Ferrac looked wary as he said, "We really don't want to tussle with whoever built something like that."

The words brought Coluber back to the moment and he knew he had to focus. Whoever had built that structure had likely killed all these ships, vessels that were much more impressive than his own. Hanging around staring was a spectacularly bad idea and he determined to find his objective and get out as fast as possible. He drew himself up and said, "Reset the Surveyors to local space, concentrate on the nearest wrecks. Find me the densest concentration of human ships, that's likely the vector the Ghost Crusade lies in. If the Serpens Rex is anywhere, it's there. Move quickly before…"

Suddenly a cogitator started beeping loudly and all eyes turned to stare as Shrios yelped, "Are we being scanned?!"

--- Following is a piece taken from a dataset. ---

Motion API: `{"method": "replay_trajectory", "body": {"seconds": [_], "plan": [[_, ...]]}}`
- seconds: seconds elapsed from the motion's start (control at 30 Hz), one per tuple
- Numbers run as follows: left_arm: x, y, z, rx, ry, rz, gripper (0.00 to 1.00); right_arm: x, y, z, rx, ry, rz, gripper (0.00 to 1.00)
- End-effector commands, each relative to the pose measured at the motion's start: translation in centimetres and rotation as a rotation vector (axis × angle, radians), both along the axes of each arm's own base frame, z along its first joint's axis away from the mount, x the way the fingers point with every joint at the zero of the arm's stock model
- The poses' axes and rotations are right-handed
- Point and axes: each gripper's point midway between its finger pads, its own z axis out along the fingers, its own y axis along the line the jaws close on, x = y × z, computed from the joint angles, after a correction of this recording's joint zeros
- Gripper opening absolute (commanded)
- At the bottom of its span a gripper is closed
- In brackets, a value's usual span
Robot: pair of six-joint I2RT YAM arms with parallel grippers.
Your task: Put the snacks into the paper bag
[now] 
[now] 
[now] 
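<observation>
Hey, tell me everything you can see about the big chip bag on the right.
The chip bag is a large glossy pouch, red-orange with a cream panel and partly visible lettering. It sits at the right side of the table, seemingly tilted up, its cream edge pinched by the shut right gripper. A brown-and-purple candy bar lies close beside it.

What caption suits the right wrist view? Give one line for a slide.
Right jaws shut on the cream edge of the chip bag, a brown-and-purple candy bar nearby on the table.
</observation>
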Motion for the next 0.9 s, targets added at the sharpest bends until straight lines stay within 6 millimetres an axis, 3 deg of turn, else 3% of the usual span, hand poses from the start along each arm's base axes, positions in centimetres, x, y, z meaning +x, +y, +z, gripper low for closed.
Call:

Nathanal hurried over and hastily replied, "No, it's the translation cogitator. The Machine Spirit is letting me know it has found a match for those glyphs on the warp-gate. Someone's seen them before it seems. Give me that data-slate and let's see what you've got for me… oh… Oh no, oh Throne no."

"Nathanal," Coluber asked in concern.

"We are so Frakked," Nathanal breathed in dread.

"Speak to me!" Coluber barked.

In response the mortal passed up a data-slate. Coluber's eyes fell upon the text and he eagerly devoured it, only to have his stomach clench in wariness. The cogitator had indeed found a match for the glyphs, from a burgeoning threat that the Imperium had learned to fear and dread in equal measure. A power from the dawn of time, rising to sweep aside all who had come to think of the galaxy as being theirs.

"What's going on?" Ferrac asked in bewilderment, "Who is it?"

Coluber's mouth went dry and he croaked, "Necrons… We've just stumbled into a bastion of the Necrons."